▸ TASK
Copy each line below holding "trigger".

== RECORDS

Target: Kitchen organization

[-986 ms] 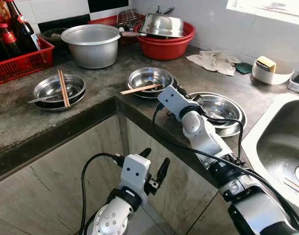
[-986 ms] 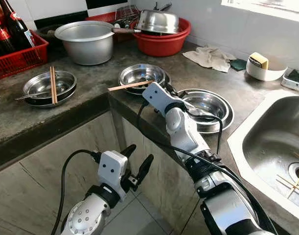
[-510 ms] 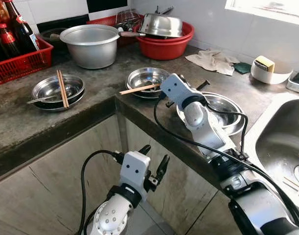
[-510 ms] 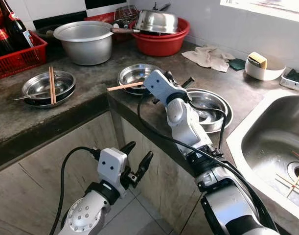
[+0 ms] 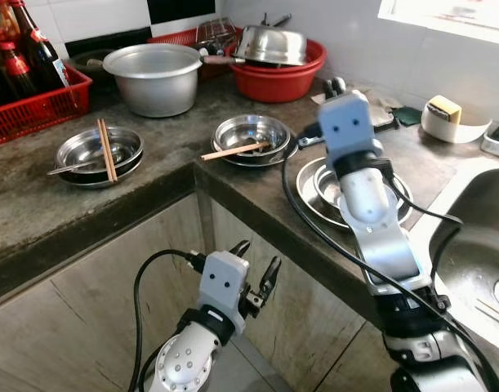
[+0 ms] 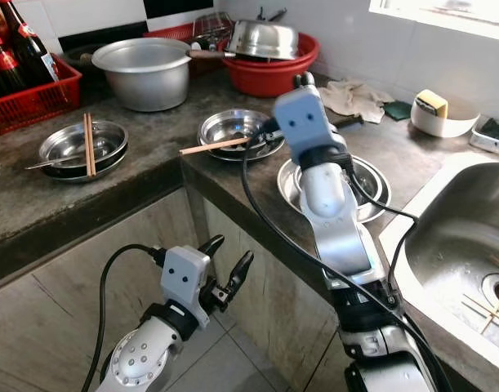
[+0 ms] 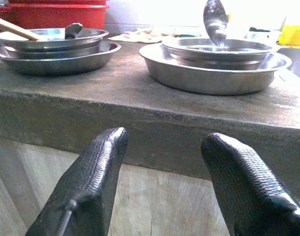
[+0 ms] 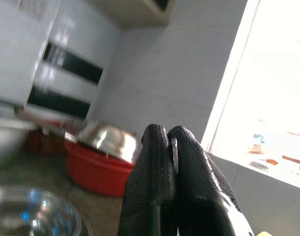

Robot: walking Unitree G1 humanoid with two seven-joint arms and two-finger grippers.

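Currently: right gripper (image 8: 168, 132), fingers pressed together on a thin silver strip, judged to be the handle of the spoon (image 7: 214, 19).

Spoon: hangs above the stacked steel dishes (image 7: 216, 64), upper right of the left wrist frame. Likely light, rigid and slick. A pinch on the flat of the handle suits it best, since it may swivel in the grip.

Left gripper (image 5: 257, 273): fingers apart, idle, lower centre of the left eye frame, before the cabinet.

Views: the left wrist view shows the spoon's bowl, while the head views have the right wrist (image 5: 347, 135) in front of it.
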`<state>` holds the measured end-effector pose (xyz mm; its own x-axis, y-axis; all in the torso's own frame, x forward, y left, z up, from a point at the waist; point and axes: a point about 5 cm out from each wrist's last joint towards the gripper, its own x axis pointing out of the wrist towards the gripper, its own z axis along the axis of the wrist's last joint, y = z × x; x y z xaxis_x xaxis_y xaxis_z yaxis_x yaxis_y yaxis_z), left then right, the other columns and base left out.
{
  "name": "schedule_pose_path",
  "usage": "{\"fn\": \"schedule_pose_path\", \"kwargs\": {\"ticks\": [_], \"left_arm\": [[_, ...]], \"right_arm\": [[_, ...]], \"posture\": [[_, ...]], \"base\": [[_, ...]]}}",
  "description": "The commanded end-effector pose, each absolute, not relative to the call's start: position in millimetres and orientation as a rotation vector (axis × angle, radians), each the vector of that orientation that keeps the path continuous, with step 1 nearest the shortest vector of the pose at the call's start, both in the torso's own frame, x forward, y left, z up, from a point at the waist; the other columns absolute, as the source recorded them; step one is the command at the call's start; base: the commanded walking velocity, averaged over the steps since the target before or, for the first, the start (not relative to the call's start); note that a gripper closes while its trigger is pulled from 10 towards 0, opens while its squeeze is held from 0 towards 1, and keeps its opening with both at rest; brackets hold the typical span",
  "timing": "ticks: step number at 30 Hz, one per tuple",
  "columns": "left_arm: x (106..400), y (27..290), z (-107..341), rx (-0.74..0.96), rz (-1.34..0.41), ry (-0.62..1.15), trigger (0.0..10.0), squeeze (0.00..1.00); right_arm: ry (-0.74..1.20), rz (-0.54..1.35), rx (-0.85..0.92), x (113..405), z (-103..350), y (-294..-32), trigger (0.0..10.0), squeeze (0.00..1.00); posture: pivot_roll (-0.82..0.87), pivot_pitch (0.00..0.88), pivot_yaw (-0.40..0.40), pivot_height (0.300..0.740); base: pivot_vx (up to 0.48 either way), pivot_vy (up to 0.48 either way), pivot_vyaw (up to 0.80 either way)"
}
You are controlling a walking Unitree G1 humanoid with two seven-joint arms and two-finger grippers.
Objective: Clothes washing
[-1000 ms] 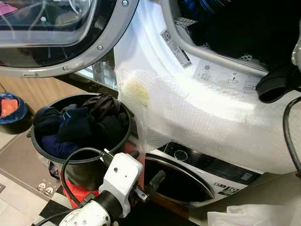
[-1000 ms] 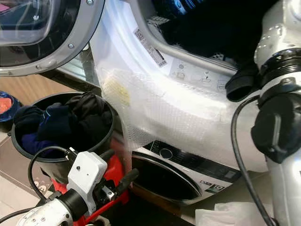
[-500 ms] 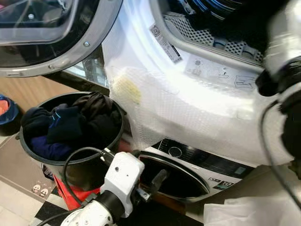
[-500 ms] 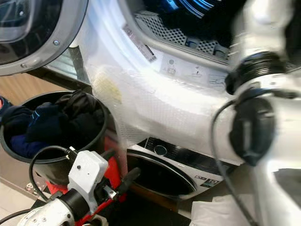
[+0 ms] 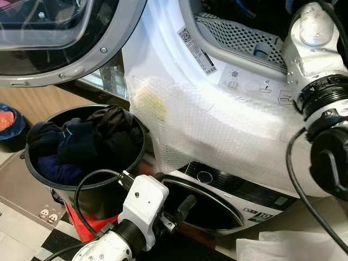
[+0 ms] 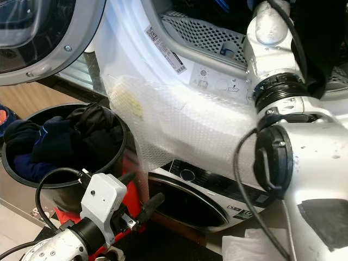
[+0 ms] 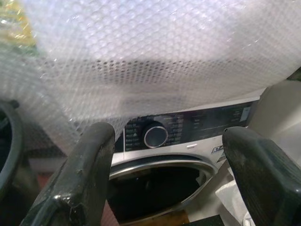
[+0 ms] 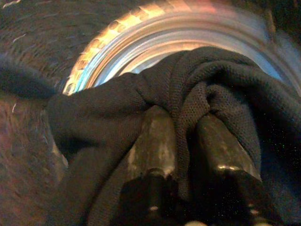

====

▸ REPLY
  "description": "The commanded end-effector pose, each absolute, not relative to the call's start: position in millimetres and orientation as a rotation vector (axis × angle, radians), each the vector of that orientation that keeps the path continuous, with step 1 nearest the shortest vector of the pose at the call's start, both in the torso's own frame, x forward, y left, z up, from a point at the waist; the other columns absolute, as the source recorded them; step one is the command at the call's start; base: the commanded walking velocity, averaged over the steps since the target before or, for the first, the start (not relative to the call's start); note that a gripper closes while its trigger is pulled from 10 towards 0, opens while its squeeze is held from 0 towards 1, and keeps its opening with both at rest; brackets hold the typical span",
  "columns": "left_arm: x (106..400), y (27..290), z (-107..341), rx (-0.74..0.96), rz (-1.34..0.41), ry (-0.62..1.15), trigger (0.0..10.0), squeeze (0.00..1.00); right_arm: ry (-0.74..1.20), rz (-0.54..1.35), rx (-0.85..0.92), x (113..405), z (-103..350), y (-294..-32), trigger (0.0..10.0), squeeze (0.00..1.00); posture: pivot_roll (-0.82..0.87), pivot_pitch (0.00..0.88), pivot_yaw (-0.40..0.40), pivot_height (0.300..0.740); base: pivot_vx (up to 0.48 either way), pivot_vy (up to 0.48 either way), pivot_vyaw (up to 0.80 either way)"

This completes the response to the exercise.